» About this exercise: Once you have located the line containing "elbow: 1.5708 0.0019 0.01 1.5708" in the material below, return it exactly along with each line after it through the line containing "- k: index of".

-------------------------

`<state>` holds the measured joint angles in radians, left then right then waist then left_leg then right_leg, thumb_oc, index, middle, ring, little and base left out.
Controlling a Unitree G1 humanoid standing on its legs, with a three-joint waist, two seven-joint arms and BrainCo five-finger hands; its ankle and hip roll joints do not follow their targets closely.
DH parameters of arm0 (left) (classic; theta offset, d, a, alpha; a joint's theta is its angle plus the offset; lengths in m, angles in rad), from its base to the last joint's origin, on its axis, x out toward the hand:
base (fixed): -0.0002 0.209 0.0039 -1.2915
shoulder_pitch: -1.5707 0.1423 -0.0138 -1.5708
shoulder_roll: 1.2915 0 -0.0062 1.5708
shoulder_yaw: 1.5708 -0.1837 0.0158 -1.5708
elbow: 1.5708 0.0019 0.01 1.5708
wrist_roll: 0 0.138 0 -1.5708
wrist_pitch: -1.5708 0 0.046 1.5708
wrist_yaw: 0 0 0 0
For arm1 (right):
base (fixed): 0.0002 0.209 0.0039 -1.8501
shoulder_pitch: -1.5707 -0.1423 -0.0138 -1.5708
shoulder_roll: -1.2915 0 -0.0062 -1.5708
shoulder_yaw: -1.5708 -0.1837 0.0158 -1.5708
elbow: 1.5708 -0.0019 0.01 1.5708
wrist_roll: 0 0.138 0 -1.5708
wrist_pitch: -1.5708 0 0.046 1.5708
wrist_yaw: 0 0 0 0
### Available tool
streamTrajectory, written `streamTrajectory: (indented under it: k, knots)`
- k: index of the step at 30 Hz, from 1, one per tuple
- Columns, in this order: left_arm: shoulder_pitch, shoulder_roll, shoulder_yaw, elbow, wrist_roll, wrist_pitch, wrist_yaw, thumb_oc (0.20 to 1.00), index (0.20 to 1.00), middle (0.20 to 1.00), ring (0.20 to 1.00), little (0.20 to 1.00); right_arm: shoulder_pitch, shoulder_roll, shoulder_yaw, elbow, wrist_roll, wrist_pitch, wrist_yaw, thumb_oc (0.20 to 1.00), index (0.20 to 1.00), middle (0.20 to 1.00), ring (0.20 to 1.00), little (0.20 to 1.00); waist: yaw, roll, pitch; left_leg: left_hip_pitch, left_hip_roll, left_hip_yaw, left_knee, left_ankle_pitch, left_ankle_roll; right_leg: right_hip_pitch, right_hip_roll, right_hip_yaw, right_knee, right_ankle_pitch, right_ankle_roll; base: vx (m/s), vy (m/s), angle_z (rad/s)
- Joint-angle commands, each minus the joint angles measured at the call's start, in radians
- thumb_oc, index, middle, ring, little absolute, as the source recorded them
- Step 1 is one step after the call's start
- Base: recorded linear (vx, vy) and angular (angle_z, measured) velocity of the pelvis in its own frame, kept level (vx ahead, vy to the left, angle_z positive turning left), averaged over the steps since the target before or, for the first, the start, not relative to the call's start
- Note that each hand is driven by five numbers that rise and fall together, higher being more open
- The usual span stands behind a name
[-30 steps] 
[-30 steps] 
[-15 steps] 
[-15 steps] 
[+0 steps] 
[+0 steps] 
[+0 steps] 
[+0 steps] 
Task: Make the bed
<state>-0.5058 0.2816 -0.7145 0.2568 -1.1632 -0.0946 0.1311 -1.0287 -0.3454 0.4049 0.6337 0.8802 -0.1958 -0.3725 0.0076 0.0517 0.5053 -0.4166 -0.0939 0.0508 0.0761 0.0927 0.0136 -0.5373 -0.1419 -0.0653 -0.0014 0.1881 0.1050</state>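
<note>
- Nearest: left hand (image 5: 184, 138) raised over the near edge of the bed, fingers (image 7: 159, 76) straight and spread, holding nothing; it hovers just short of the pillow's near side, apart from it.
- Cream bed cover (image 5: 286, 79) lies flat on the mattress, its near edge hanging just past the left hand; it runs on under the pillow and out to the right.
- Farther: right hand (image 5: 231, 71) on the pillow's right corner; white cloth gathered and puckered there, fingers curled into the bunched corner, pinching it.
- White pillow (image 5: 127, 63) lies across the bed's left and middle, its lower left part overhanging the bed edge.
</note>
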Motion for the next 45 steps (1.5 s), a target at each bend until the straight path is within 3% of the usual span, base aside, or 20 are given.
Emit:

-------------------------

» Written response:
elbow: 1.5708 0.0019 0.01 1.5708
wrist_roll: 0 0.138 0 -1.5708
wrist_pitch: -1.5708 0 0.046 1.5708
wrist_yaw: 0 0 0 0
For arm1 (right):
base (fixed): 0.0002 0.209 0.0039 -1.8501
shoulder_pitch: -1.5707 -0.1423 -0.0138 -1.5708
shoulder_roll: -1.2915 0 -0.0062 -1.5708
shoulder_yaw: -1.5708 -0.1837 0.0158 -1.5708
elbow: 1.5708 -0.0019 0.01 1.5708
wrist_roll: 0 0.138 0 -1.5708
wrist_pitch: -1.5708 0 0.046 1.5708
wrist_yaw: 0 0 0 0
### Available tool
streamTrajectory, written `streamTrajectory: (indented under it: k, knots)`
- k: index of the step at 30 Hz, from 1, one per tuple

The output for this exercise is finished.